Any structural element important to cell shape and movement.
Two most important structural proteins would be:
- Actin filaments
- Microtubules
Describe actin filaments
-Actin filaments are responsible for cell shape and cell shape changes
actin filaments are polar, they have a plus and minus end
-Polymerize and depolymerize from monomers through non-covalent protein interactions
Where are actin filaments found
- Found below the cell membrane
What pairing mediates muscle contractions? How does it work?
Muscle contractions are mediated by actin filaments and myosin.
Myosin heads walk towards the plus end of actin filaments
What is a microtubule?
MTs are larger than actin
They come from the nucleus- are polar with a plus and minus end.
They organize cells (move organelles and provide tracks for intracellular transport)
Also move chromosomes during cell div
What are the two motor proteins of Microtubules
- Kinesin
- Dynein
They walk in opposite directions
Describe cilia and flagella
- Formed by 9 doublet microtubules and 2 central MTs
- Flagella are found on sperm
- Cilia are found in cells lining the lung, and oviduct and single celled eukaryotes
What is an intermediate filament?
Intermediate filaments are intermediate in size between actin and microtubules- are fairly diverse.

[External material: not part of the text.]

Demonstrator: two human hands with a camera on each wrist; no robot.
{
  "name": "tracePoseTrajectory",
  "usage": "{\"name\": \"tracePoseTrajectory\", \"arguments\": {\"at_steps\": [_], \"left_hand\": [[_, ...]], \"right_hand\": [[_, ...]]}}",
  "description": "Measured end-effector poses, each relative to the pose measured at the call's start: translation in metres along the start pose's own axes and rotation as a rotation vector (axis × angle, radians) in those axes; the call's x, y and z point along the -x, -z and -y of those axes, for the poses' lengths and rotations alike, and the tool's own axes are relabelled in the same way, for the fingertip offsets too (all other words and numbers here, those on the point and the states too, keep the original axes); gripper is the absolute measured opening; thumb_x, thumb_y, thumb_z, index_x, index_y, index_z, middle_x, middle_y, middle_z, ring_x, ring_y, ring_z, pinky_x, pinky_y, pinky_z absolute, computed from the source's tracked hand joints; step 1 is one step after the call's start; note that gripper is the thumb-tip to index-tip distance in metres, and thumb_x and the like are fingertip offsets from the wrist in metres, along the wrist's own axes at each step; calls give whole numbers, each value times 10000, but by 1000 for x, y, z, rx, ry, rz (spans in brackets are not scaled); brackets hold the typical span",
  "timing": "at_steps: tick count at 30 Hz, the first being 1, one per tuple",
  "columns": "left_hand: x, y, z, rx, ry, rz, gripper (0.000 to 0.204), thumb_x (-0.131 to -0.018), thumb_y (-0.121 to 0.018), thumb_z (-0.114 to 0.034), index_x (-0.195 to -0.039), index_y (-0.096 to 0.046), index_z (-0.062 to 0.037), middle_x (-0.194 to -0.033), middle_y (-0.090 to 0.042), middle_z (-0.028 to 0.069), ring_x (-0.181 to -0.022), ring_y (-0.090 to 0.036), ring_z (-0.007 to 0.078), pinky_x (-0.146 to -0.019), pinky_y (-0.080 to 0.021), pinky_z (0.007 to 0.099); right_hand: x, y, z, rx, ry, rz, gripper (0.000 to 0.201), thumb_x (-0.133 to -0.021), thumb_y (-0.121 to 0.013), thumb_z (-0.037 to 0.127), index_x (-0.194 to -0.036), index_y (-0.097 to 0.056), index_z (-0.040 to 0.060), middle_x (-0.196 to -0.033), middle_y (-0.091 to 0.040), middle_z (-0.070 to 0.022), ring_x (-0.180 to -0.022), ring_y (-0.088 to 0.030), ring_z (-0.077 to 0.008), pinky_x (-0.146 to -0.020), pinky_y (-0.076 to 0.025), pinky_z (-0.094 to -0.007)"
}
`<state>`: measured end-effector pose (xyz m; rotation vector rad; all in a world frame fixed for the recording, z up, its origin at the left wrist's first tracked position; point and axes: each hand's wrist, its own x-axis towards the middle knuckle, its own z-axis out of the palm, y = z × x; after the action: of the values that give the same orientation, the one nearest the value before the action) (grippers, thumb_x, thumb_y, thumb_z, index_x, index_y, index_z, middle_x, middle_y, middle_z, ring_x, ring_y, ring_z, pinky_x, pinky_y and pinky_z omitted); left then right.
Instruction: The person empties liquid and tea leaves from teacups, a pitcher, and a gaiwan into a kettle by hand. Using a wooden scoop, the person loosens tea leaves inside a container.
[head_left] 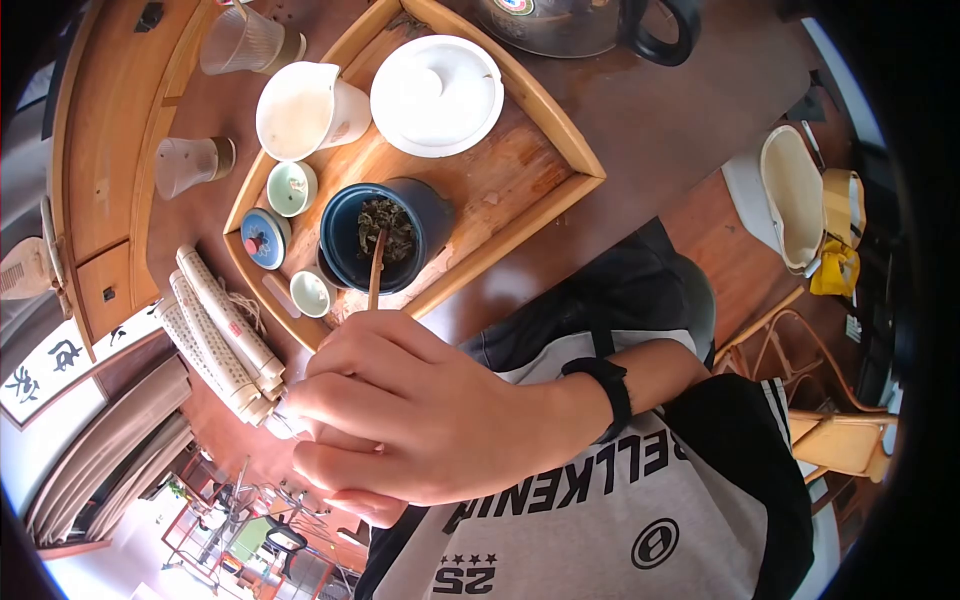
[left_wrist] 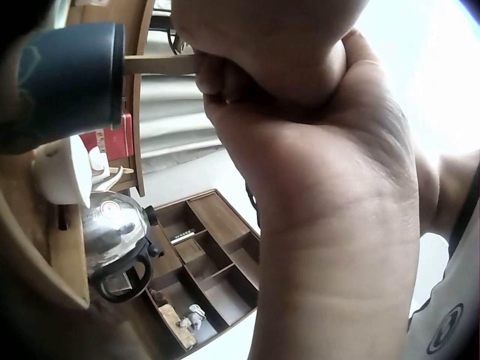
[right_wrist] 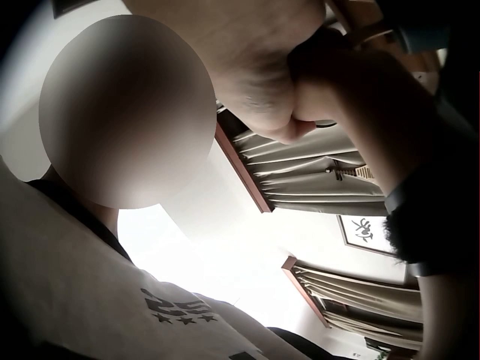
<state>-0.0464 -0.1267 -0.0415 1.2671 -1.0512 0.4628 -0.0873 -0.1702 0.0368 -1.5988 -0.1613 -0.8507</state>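
My two hands come together low over the tray's near edge, the right hand (head_left: 400, 400) over the left. The right hand grips a thin wooden stick (head_left: 377, 270), whose far end reaches into the tea leaves (head_left: 386, 228) inside a dark blue cup (head_left: 430, 215). In the left wrist view the stick (left_wrist: 157, 64) runs from the cup (left_wrist: 75, 79) to fingers tucked between the pressed-together hands. The left hand (head_left: 372, 507) shows only fingertips below the right in the head view; I cannot tell whether it grips the stick too.
On the wooden tray (head_left: 550, 215) stand a white lidded bowl (head_left: 437, 95), a white pitcher (head_left: 345, 110), small pale green cups (head_left: 308, 190) and a blue lid (head_left: 258, 228) with a red knob. Bamboo scrolls (head_left: 225, 325), ribbed glasses (head_left: 185, 165) and a kettle (head_left: 560, 25) surround it.
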Motion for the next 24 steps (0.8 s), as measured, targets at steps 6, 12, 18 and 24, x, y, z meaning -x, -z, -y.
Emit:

- have no polarity, don’t polymerize or depolymerize
Serve mainly to provide additional mechanical strength to cells (hair)
What are transmembrane proteins?
Protein integrin that binds to extracellular matrix - attaching cells to their environment via focal adhesions
What are focal adhesions?
the adhesion sites of cytoskeleton and extracellular matrix
What are the 4 types of cell-cell junctions?
- gap (create channels)
- tight (seals cells together)
- desmosome
- adherens
Where is the glucose cotransporter and glucose carrier made?
Rough ER, then sorted in golgi to different vesicles
What is main junction involved in use of pacemaker?